According to their algorithm, the Voynich manuscript was likely written in Hebrew and then encrypted using a substitution cipher in which letters are shifted, and the vowels have been removed from words. Kondrak and Hauer’s algorithm found that the first sentence of the text translates as “She made recommendations to the priest, man of the house and me and people.” In its analysis of the first 72 words of the manuscript, the algorithm has identified “farmer,” “light,” “air” and “fire” as the four most common words, with “covfefe” coming in a close fifth.


Oh come on! Surely you're not doing serious work if "covfefe" is on the list?
 
Surely you're not doing serious work if "covfefe" is on the list?
A very cromulent point. That trumps the validity of the whole preceding experiment.

In fact, the algorithmic AI must be playing with it's masters. Or, it's connected to The Trump, and world domination will ensue. Or not (is this a Bible Code big-data emergent 'egregious evidence' effect? Cue JFK and Nostradamus' email address at Chapt10?)

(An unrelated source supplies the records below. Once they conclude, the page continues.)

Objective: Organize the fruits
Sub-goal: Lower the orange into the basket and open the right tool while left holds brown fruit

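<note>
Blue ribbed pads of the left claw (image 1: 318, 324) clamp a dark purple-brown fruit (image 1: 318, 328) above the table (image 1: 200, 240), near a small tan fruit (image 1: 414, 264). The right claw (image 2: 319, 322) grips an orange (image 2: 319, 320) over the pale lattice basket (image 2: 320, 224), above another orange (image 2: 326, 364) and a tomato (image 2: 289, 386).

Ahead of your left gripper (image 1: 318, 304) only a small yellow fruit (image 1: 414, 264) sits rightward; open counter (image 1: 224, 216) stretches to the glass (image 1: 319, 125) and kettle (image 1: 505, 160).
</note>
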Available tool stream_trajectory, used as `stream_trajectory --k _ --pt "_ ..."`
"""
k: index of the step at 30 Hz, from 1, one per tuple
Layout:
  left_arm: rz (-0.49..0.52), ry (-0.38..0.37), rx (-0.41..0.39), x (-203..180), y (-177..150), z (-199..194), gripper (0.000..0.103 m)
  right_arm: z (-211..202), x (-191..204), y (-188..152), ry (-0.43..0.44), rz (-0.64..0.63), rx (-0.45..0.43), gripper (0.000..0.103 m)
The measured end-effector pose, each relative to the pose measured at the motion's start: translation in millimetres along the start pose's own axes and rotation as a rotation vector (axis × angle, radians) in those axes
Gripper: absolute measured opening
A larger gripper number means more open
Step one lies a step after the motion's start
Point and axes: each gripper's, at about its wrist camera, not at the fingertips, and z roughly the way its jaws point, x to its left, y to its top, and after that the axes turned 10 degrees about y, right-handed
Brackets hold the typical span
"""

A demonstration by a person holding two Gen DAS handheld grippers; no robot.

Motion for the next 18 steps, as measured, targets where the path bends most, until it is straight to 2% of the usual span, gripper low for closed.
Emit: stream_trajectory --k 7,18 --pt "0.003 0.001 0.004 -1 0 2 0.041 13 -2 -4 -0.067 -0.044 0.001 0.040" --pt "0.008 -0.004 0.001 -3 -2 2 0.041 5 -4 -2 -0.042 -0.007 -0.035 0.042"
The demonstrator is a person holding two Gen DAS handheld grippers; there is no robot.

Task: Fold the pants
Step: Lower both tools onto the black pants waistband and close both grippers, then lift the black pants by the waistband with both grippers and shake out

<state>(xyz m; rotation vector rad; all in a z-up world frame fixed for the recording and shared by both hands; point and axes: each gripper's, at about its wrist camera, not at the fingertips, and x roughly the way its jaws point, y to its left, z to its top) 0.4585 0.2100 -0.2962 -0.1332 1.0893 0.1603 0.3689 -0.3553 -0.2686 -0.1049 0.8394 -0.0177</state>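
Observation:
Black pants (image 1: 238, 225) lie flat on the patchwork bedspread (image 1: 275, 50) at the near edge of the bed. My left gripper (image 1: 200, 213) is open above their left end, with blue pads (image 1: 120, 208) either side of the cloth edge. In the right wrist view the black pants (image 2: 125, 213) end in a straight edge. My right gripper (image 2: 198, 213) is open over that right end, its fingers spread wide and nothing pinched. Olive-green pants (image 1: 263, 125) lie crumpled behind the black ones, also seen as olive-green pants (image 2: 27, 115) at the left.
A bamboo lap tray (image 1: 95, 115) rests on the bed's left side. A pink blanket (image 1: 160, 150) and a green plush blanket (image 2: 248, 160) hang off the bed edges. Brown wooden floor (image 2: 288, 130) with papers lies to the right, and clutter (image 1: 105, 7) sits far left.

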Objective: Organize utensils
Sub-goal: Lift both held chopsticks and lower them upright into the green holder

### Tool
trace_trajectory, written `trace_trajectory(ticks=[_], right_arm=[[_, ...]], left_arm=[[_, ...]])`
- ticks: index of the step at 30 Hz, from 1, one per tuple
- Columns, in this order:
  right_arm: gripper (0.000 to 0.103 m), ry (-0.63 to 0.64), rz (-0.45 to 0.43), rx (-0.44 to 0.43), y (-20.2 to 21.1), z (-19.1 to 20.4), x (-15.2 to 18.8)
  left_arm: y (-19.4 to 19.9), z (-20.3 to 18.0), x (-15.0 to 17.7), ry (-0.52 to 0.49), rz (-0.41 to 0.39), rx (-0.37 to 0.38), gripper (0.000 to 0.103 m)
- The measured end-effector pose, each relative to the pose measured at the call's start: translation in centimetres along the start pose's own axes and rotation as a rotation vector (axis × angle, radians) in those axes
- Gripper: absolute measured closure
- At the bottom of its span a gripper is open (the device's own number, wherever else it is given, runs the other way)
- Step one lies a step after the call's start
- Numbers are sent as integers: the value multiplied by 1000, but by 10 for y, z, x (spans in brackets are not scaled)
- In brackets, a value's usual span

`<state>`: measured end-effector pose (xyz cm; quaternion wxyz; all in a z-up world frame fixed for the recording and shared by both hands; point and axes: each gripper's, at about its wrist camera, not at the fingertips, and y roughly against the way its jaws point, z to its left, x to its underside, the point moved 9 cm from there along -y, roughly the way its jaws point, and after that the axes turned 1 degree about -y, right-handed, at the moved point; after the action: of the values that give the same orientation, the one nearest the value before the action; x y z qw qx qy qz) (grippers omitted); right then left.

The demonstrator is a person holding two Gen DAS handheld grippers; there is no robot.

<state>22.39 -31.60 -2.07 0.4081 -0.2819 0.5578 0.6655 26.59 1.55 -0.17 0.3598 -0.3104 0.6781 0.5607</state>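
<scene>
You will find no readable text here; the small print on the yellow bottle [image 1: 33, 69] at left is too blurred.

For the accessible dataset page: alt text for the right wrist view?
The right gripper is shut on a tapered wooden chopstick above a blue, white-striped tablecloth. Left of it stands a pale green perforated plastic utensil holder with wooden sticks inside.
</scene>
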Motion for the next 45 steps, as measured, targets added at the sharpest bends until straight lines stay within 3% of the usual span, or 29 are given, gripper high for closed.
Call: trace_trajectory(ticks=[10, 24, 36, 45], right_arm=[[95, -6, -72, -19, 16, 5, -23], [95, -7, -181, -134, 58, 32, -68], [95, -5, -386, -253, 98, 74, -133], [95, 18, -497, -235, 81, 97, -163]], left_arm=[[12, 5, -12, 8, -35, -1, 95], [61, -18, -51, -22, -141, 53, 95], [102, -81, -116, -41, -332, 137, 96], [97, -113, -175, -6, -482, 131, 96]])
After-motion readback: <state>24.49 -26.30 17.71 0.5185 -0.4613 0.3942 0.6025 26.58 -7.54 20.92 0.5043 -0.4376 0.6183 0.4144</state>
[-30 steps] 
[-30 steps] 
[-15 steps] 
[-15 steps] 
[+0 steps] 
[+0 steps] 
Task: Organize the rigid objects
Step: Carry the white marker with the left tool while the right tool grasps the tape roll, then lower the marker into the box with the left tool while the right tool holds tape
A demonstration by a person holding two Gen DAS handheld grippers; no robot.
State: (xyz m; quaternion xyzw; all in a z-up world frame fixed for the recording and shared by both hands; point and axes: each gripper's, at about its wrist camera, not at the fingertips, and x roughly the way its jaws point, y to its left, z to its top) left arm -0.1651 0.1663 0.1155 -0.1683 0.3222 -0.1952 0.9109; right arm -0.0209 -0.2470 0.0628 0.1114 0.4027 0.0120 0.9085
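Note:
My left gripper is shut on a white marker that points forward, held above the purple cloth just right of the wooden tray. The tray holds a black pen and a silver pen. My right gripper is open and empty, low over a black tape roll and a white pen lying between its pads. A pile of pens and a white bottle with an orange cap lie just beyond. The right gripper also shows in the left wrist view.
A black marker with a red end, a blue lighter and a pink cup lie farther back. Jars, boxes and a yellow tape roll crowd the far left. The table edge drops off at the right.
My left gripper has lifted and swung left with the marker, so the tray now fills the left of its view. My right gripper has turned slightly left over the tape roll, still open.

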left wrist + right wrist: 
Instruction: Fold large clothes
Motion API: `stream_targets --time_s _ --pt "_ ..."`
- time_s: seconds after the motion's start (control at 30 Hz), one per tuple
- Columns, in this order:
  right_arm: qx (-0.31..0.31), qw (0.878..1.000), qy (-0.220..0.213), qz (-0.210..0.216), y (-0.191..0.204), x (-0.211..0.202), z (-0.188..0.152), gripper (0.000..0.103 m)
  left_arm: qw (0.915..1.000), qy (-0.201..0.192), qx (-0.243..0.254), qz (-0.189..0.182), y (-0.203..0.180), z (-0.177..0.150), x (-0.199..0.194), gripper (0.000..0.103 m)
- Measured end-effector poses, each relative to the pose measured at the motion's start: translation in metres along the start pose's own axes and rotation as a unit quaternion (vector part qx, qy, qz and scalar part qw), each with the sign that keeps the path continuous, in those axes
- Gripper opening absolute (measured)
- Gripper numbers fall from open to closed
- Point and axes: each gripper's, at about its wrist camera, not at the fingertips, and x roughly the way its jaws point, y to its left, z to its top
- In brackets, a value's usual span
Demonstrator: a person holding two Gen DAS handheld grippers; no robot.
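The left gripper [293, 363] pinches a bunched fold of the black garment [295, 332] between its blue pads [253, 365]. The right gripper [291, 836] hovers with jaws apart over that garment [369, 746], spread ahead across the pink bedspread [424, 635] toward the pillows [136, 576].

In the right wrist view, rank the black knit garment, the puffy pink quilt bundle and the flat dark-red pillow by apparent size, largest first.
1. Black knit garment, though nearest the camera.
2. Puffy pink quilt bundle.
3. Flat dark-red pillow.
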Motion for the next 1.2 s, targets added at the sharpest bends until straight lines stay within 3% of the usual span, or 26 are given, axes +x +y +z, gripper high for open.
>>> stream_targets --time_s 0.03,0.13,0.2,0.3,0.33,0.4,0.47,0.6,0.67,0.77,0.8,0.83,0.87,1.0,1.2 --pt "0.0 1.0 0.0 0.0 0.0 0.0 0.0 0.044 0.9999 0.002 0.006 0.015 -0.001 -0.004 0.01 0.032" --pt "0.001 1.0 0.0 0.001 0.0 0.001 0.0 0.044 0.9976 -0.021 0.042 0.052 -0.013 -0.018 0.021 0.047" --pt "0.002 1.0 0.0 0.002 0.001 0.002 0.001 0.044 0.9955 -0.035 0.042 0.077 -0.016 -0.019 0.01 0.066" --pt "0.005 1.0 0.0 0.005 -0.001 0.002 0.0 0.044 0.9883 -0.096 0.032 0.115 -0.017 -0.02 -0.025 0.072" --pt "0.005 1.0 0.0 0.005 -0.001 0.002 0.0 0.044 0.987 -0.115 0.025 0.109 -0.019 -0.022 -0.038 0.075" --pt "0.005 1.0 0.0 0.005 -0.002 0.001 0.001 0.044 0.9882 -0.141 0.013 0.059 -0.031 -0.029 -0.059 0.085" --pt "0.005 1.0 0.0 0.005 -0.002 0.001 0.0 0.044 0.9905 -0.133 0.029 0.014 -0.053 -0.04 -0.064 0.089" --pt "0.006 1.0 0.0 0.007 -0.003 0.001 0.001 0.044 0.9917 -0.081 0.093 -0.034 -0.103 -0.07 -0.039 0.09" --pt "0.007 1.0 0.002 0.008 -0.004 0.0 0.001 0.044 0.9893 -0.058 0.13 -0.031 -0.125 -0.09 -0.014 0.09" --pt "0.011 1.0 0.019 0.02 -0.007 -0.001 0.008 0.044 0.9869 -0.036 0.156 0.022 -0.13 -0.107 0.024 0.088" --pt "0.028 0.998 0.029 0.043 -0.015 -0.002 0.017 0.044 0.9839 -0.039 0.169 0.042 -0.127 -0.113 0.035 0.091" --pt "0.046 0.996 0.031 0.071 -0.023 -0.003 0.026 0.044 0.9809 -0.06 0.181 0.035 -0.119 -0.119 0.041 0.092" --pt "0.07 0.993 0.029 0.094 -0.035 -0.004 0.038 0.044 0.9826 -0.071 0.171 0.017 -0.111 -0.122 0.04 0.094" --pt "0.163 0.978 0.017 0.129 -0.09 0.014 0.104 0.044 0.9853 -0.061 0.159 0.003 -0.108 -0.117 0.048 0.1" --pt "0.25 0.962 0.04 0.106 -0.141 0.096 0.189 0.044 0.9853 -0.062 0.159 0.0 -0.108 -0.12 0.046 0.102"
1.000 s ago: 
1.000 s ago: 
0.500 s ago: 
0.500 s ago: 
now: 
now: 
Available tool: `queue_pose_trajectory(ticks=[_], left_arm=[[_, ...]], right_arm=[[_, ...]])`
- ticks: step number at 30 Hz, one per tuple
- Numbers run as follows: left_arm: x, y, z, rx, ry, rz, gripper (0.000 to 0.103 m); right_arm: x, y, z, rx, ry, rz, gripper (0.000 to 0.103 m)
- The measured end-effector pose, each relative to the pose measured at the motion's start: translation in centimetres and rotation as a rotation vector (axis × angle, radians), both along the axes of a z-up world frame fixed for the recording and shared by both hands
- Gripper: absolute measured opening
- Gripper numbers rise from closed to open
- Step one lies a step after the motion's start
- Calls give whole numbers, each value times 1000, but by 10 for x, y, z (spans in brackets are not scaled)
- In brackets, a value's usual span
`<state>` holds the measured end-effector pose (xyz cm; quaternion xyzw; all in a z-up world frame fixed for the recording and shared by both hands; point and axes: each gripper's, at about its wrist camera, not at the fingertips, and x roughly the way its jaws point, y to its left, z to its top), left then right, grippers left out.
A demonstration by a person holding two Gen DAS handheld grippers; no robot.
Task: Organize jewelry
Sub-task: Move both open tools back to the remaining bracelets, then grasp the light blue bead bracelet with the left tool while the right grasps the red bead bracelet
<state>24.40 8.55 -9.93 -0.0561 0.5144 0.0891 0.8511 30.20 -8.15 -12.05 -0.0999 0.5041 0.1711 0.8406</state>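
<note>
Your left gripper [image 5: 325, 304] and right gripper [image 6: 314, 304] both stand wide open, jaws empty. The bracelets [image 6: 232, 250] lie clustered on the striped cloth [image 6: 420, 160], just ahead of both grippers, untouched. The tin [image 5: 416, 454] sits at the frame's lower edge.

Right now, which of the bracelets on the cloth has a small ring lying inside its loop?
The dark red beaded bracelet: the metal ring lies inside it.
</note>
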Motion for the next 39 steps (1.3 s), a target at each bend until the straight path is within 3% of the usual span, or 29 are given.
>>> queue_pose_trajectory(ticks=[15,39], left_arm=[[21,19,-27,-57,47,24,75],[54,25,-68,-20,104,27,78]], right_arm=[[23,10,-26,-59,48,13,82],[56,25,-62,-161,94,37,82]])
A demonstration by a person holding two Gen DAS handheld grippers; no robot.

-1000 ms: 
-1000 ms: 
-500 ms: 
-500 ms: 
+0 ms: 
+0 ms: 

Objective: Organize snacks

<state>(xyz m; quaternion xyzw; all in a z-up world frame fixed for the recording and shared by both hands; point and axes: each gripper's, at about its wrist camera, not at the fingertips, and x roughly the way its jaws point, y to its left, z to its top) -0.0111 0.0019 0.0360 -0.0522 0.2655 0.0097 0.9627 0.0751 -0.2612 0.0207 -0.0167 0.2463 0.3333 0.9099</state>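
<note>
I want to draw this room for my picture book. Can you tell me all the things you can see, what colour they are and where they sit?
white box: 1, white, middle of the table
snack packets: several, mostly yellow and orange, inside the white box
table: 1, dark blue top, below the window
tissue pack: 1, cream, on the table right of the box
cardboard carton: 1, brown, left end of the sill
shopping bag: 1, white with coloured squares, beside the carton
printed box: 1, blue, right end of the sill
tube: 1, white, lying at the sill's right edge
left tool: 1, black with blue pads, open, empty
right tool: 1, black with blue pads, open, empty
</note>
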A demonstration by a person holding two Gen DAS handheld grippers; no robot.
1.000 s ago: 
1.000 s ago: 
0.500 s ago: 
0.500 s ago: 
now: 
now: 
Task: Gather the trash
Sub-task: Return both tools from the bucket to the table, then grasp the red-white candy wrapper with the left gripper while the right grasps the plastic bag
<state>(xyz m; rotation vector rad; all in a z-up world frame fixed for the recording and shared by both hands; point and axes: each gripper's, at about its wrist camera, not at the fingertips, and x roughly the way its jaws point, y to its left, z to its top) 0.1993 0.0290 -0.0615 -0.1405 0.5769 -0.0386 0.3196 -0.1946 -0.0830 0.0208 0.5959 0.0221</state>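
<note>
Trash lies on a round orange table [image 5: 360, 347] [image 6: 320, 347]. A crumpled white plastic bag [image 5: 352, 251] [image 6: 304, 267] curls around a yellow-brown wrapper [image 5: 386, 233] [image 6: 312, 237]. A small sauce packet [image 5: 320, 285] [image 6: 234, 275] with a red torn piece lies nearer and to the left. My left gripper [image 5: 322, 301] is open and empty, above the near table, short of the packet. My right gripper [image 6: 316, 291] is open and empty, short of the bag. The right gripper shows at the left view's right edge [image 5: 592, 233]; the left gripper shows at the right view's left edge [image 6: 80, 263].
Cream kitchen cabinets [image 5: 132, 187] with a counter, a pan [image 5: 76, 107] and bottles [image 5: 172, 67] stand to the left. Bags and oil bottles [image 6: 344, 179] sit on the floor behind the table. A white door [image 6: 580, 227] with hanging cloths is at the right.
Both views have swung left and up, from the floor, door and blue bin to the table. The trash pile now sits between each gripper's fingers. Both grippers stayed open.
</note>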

But seriously- read again Professor Bax's approach. Name-labels within the VM itself, adjacent to the illustrations of plants.

Reconcilliation of the common / proto-systematised names, from all known/targetted language groups, matched against the botanically-probable plants and flowers, as depicted. Use this as a sub-stratum to self-corroborate letterforms and abbreviations, then apply within body of text.

A rose by no other name shall be the Rosetta Stone that breaks the veil around the Voynich....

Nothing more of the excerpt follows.